• **Task goal**: When you reach the line in the listing below that contains "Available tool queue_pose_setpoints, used", begin returning lines exactly as written, and stop after the line that contains "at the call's". Return no other lines.

• **Raw data**:
= Beginning of Section =
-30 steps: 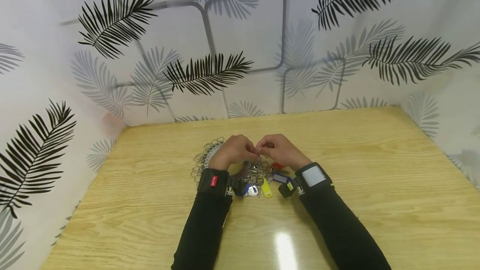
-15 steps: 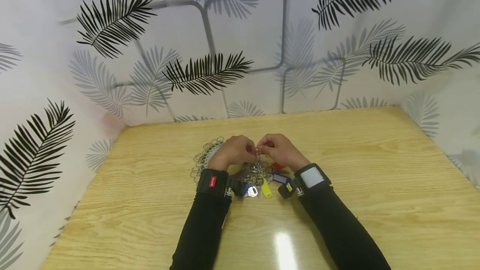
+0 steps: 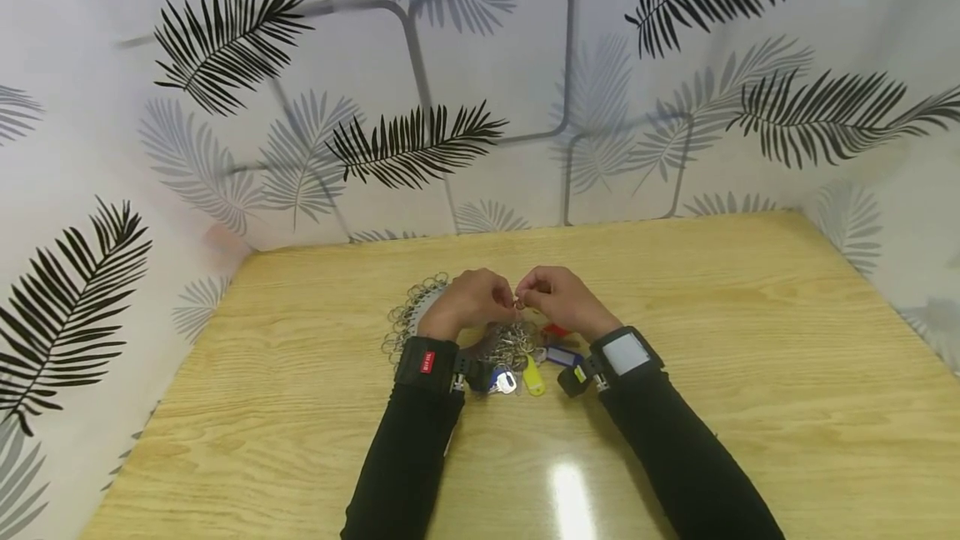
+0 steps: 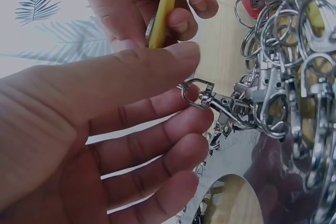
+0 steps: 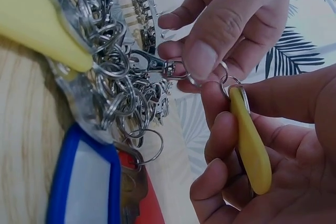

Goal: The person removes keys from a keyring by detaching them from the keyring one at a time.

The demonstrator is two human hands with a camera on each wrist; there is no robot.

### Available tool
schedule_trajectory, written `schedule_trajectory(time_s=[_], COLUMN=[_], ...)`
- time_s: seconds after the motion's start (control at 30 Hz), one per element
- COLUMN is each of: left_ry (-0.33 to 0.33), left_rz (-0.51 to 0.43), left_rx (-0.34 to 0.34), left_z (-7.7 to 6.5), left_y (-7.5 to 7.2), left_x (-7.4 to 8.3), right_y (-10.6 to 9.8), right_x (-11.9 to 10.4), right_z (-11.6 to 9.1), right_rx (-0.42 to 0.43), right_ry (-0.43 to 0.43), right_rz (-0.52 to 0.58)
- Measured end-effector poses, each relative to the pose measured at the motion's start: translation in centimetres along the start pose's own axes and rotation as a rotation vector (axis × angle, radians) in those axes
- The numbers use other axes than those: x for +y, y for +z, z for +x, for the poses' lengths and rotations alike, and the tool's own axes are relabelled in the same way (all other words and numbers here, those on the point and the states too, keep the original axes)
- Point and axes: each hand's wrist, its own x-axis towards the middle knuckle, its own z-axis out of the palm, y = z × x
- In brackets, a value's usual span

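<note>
My left hand (image 3: 471,298) pinches a metal key ring (image 5: 224,71) between thumb and index finger. That ring is linked to a swivel snap hook (image 4: 207,98), which reaches toward a heap of metal hooks and rings (image 5: 118,77). My right hand (image 3: 561,300) holds a yellow key tag (image 5: 251,142); a small ring (image 5: 231,83) at the tag's top sits close against the left hand's ring. Whether the two rings are threaded together I cannot tell. A flat metal piece, mostly hidden, lies against the tag inside the right fingers.
On the wooden table (image 3: 712,340), below my hands, lie another yellow tag (image 3: 533,377), blue tags (image 3: 561,356), a red tag (image 3: 555,330) and a silver key (image 3: 504,382). A curved grey holder (image 3: 426,307) edged with several rings stands left. A leaf-patterned backdrop (image 3: 480,65) rises behind.
My right fingertips have shifted very slightly up and away from the left ones, so a bit of metal shows between them. The things on the table have not moved.
</note>
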Motion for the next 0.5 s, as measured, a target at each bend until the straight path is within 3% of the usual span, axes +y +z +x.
schedule_trajectory(time_s=[0.2, 0.5], left_ry=[0.033, 0.099], left_rz=[0.007, -0.021], left_rx=[-0.014, 0.030], left_z=[0.36, 0.69], left_y=[0.18, 0.59], left_x=[-0.01, -0.46], right_y=[-0.03, -0.08], right_x=[0.09, 0.55], right_z=[0.02, 0.12], right_rx=[0.006, 0.008], right_ry=[0.015, 0.010], right_rz=[0.003, 0.046])
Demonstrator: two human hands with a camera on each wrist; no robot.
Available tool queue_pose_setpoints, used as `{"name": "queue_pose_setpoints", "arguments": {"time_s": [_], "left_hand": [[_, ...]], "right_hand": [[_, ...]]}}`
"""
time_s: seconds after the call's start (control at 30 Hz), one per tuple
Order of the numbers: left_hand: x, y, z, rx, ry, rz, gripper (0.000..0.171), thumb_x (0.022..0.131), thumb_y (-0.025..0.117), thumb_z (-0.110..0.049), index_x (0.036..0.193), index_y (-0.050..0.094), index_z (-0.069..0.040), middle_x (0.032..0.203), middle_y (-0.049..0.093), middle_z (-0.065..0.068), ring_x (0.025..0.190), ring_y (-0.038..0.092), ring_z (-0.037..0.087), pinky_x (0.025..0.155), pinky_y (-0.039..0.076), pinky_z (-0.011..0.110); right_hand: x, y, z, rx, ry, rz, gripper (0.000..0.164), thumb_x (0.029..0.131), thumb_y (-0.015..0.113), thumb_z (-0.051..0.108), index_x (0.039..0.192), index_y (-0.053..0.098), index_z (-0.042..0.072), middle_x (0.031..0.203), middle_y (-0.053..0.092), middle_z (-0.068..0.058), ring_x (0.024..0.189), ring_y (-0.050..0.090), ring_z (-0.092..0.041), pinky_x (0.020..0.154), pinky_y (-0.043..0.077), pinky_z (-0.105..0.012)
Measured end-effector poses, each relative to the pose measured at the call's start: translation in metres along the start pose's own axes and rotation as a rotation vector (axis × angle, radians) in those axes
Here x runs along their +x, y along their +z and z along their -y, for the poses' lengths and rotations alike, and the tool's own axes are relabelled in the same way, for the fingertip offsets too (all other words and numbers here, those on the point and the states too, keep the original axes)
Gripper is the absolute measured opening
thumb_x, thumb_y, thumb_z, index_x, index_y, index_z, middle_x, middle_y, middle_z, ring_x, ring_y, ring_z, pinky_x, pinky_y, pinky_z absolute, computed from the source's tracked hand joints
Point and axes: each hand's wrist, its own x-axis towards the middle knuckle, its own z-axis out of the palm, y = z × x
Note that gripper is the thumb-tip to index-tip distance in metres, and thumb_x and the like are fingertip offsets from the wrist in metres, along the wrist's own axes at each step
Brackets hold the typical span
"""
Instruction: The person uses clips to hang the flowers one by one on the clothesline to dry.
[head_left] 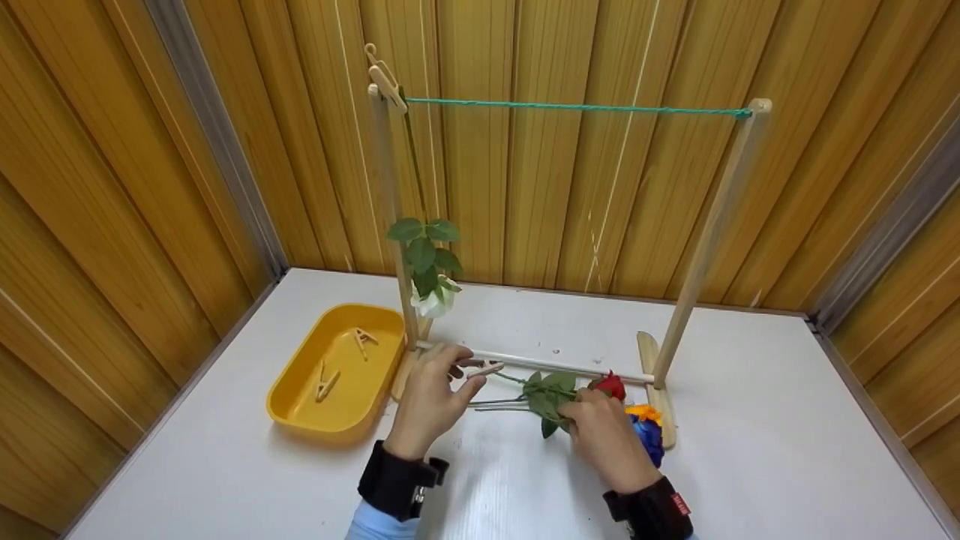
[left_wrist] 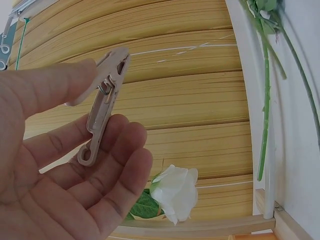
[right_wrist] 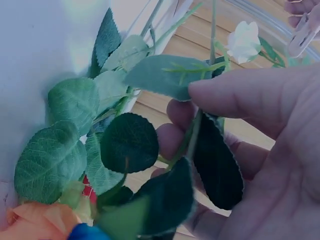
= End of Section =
• **Exercise answer**:
Available tool queue_pose_setpoints, used as `{"name": "queue_pose_setpoints", "arguments": {"time_s": [_], "left_hand": [[_, ...]], "right_hand": [[_, ...]]}}`
"""
time_s: seconds after the call's start (control at 30 Hz), one per tuple
Order of the numbers: left_hand: x, y, z, rx, ry, rz, gripper (0.000..0.171), thumb_x (0.022..0.131), thumb_y (-0.025..0.117), thumb_z (-0.110..0.049), index_x (0.036..0.193), index_y (-0.050..0.094), index_z (-0.069..0.040), middle_x (0.032..0.203), middle_y (-0.049..0.093), middle_z (-0.065..0.068), ring_x (0.025..0.190), ring_y (-0.038..0.092), ring_z (-0.037..0.087), pinky_x (0.025..0.155), pinky_y (-0.039..0.076), pinky_z (-0.011..0.110); right_hand: x, y, z, rx, ry, rz, gripper (0.000..0.164), thumb_x (0.029..0.131), thumb_y (-0.015..0.113), thumb_z (-0.051..0.108), index_x (0.039..0.192), index_y (-0.053..0.098), index_z (-0.042..0.072), middle_x (0.031..0.203), middle_y (-0.053..0.092), middle_z (-0.068..0.058), ring_x (0.024..0.189), ring_y (-0.050..0.090), ring_z (-0.092..0.041), pinky_x (0.020..0.154), pinky_y (-0.043..0.077), pinky_z (-0.105..0.012)
Measured end-effector poses, each relative to the pose measured at the call's start: translation in metres along the start pose's own axes and rotation as a rotation vector (axis × angle, radians) in those axes

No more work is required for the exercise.